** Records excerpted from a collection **

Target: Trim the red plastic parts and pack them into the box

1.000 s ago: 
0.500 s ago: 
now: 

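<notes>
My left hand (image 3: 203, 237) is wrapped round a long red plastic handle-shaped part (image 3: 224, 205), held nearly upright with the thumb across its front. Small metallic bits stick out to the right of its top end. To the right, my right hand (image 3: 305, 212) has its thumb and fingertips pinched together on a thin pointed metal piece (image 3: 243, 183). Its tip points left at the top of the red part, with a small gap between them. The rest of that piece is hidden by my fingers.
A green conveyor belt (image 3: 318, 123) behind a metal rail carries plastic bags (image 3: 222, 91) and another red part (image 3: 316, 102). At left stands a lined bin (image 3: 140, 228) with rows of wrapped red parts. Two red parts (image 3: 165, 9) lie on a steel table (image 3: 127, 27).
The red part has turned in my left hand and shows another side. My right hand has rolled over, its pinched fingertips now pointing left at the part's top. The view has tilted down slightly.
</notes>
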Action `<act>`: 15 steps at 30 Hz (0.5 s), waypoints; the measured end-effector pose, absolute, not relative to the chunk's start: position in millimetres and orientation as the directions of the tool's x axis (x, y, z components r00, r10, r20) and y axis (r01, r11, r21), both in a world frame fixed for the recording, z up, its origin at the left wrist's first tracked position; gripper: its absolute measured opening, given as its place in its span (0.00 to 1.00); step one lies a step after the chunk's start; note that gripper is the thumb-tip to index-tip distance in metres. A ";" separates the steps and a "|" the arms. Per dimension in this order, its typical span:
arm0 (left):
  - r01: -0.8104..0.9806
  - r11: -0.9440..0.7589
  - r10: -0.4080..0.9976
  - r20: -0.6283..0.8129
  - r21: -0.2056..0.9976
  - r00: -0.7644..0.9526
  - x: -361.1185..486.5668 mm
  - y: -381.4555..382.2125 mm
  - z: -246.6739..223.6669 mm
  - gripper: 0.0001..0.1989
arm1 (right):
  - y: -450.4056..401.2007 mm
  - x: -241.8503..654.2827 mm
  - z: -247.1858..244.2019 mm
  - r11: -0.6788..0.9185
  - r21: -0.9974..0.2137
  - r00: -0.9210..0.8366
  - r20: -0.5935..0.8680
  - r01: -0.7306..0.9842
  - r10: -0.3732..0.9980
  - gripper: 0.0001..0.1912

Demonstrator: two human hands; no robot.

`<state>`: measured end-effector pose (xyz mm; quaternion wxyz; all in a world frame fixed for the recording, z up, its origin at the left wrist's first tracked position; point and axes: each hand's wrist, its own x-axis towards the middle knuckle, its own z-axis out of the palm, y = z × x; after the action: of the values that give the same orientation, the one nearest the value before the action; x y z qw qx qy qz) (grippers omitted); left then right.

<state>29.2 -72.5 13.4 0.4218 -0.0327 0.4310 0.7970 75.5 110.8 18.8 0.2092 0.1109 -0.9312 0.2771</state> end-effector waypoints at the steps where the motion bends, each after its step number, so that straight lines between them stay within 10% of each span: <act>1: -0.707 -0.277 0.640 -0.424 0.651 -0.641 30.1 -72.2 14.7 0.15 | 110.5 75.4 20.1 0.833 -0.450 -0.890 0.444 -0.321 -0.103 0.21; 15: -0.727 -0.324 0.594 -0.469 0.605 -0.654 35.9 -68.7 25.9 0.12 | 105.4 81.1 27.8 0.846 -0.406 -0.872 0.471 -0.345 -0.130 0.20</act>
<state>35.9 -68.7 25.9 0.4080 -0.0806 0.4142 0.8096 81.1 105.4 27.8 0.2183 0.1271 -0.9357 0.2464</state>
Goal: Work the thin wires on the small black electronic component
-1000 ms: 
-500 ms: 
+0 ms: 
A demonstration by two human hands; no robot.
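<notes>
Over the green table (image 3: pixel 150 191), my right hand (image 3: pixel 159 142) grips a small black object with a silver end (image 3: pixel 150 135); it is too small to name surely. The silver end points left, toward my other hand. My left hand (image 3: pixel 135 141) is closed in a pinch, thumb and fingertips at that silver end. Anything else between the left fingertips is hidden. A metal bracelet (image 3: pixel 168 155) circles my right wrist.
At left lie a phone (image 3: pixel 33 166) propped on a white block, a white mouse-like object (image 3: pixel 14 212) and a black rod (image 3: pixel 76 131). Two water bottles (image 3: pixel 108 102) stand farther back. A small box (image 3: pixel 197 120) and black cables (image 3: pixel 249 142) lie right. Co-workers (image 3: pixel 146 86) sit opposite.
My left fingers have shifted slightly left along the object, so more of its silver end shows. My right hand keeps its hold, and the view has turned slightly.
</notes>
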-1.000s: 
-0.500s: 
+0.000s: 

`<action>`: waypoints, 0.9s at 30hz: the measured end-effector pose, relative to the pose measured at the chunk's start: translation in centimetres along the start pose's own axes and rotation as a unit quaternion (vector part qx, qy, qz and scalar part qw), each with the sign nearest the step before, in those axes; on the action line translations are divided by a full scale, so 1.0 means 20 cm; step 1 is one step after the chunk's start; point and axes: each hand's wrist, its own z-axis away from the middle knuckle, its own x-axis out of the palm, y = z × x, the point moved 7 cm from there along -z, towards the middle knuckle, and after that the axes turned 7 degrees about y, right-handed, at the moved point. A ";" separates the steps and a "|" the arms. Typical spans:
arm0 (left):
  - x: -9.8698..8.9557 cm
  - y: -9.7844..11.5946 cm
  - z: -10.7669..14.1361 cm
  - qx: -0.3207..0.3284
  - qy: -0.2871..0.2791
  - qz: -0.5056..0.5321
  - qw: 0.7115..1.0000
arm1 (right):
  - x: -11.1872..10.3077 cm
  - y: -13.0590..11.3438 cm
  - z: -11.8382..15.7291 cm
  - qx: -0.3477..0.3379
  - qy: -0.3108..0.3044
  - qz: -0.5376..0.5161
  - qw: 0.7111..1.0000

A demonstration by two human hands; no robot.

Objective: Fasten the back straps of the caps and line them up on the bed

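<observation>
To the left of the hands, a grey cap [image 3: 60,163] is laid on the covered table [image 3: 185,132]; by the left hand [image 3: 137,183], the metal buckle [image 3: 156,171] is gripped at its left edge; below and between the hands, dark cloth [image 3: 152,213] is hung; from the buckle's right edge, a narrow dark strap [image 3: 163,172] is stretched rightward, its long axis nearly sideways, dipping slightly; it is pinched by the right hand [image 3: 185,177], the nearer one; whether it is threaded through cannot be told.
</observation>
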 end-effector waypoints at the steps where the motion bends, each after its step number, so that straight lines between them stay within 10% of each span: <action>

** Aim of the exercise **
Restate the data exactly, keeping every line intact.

** Answer to this exercise **
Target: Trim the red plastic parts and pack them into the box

1.000 s ago: 
0.500 s ago: 
now: 

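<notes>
My left hand (image 3: 203, 237) is wrapped round a long red plastic handle-shaped part (image 3: 224, 205), held nearly upright with the thumb across its front. Small metallic bits stick out to the right of its top end. To the right, my right hand (image 3: 305, 212) has its thumb and fingertips pinched together on a thin pointed metal piece (image 3: 243, 183). Its tip points left at the top of the red part, with a small gap between them. The rest of that piece is hidden by my fingers.
A green conveyor belt (image 3: 318, 123) behind a metal rail carries plastic bags (image 3: 222, 91) and another red part (image 3: 316, 102). At left stands a lined bin (image 3: 140, 228) with rows of wrapped red parts. Two red parts (image 3: 165, 9) lie on a steel table (image 3: 127, 27).
The red part has turned in my left hand and shows another side. My right hand has rolled over, its pinched fingertips now pointing left at the part's top. The view has tilted down slightly.
</notes>
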Action `<act>`: 15 steps at 30 Hz (0.5 s), waypoints; the measured end-effector pose, absolute, not relative to the chunk's start: position in millimetres and orientation as the directions of the tool's x axis (x, y, z components r00, r10, r20) and y axis (r01, r11, r21), both in a world frame fixed for the recording, z up, its origin at the left wrist's first tracked position; gripper: its absolute measured opening, given as its place in its span (0.00 to 1.00); step one lies a step after the chunk's start; note that gripper is the thumb-tip to index-tip distance in metres. A ";" separates the steps and a "|" the arms. Per dimension in this order, its typical span:
arm0 (left):
  - r01: -0.8104..0.9806
  - r11: -0.9440..0.7589
  - r10: -0.4080..0.9976
  - r20: -0.6283..0.8129
  - r21: -0.2056..0.9976
  - r00: -0.7644..0.9526
  - x: -361.1185..486.5668 mm
  - y: -381.4555..382.2125 mm
  - z: -246.6739..223.6669 mm
  - gripper: 0.0001..0.1989
arm1 (right):
  - y: -450.4056..401.2007 mm
  - x: -241.8503..654.2827 mm
  - z: -247.1858..244.2019 mm
  - r11: -0.6788..0.9185
  - r21: -0.9974..0.2137
  - r00: -0.9210..0.8366
  - r20: -0.5935..0.8680
  - r01: -0.7306..0.9842
  - r10: -0.3732..0.9980
  - gripper: 0.0001..0.1912

Demonstrator: two human hands; no robot.

`<state>`: measured end-effector pose (xyz mm; quaternion wxyz; all in a world frame fixed for the recording, z up, its origin at the left wrist's first tracked position; point and axes: each hand's wrist, its own x-axis towards the middle knuckle, its own z-axis out of the palm, y = z × x; after the action: of the values that give the same orientation, the one nearest the value before the action; x y z qw qx qy qz) (grippers omitted); left then right.

<state>29.2 -72.5 13.4 0.4218 -0.0327 0.4310 0.7970 75.5 110.8 18.8 0.2092 0.1109 -0.9312 0.2771</state> end-effector waypoints at the steps where the motion bends, each after its step number, so that straight lines between them stay within 10% of each span: <act>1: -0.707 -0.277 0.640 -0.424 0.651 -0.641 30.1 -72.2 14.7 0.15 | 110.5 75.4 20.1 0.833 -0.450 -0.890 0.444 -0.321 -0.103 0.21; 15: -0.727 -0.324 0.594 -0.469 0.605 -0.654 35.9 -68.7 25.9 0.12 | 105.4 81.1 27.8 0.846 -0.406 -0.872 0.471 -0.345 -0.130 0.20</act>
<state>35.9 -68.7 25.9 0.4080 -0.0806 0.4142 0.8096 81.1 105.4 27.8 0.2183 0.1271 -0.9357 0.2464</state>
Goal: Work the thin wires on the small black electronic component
-1000 ms: 
-500 ms: 
+0 ms: 
A demonstration by two human hands; no robot.
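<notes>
Over the green table (image 3: pixel 150 191), my right hand (image 3: pixel 159 142) grips a small black object with a silver end (image 3: pixel 150 135); it is too small to name surely. The silver end points left, toward my other hand. My left hand (image 3: pixel 135 141) is closed in a pinch, thumb and fingertips at that silver end. Anything else between the left fingertips is hidden. A metal bracelet (image 3: pixel 168 155) circles my right wrist.
At left lie a phone (image 3: pixel 33 166) propped on a white block, a white mouse-like object (image 3: pixel 14 212) and a black rod (image 3: pixel 76 131). Two water bottles (image 3: pixel 108 102) stand farther back. A small box (image 3: pixel 197 120) and black cables (image 3: pixel 249 142) lie right. Co-workers (image 3: pixel 146 86) sit opposite.
My left fingers have shifted slightly left along the object, so more of its silver end shows. My right hand keeps its hold, and the view has turned slightly.
</notes>
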-1.000s: 
-0.500s: 
+0.000s: 

`<action>`: waypoints, 0.9s at 30hz: the measured end-effector pose, relative to the pose measured at the chunk's start: translation in centimetres along the start pose's own axes and rotation as a unit quaternion (vector part qx, qy, qz and scalar part qw), each with the sign nearest the step before, in those axes; on the action line translations are divided by a full scale, so 1.0 means 20 cm; step 1 is one step after the chunk's start; point and axes: each hand's wrist, its own z-axis away from the middle knuckle, its own x-axis out of the palm, y = z × x, the point moved 7 cm from there along -z, towards the middle knuckle, and after that the axes turned 7 degrees about y, right-handed, at the moved point. A ";" separates the steps and a "|" the arms. Typical spans:
arm0 (left):
  - x: -9.8698..8.9557 cm
  - y: -9.7844..11.5946 cm
  - z: -10.7669..14.1361 cm
  - qx: -0.3207..0.3284
  - qy: -0.2871..0.2791
  - qz: -0.5056..0.5321
  - qw: 0.7115..1.0000
arm1 (right):
  - x: -11.1872..10.3077 cm
  - y: -13.0590..11.3438 cm
  - z: -11.8382..15.7291 cm
  - qx: -0.3477..0.3379
  - qy: -0.3108..0.3044
  - qz: -0.5376..0.5161
  - qw: 0.7111..1.0000

A demonstration by two human hands; no robot.

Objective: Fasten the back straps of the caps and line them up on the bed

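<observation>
To the left of the hands, a grey cap [image 3: 60,163] is laid on the covered table [image 3: 185,132]; by the left hand [image 3: 137,183], the metal buckle [image 3: 156,171] is gripped at its left edge; below and between the hands, dark cloth [image 3: 152,213] is hung; from the buckle's right edge, a narrow dark strap [image 3: 163,172] is stretched rightward, its long axis nearly sideways, dipping slightly; it is pinched by the right hand [image 3: 185,177], the nearer one; whether it is threaded through cannot be told.
</observation>
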 end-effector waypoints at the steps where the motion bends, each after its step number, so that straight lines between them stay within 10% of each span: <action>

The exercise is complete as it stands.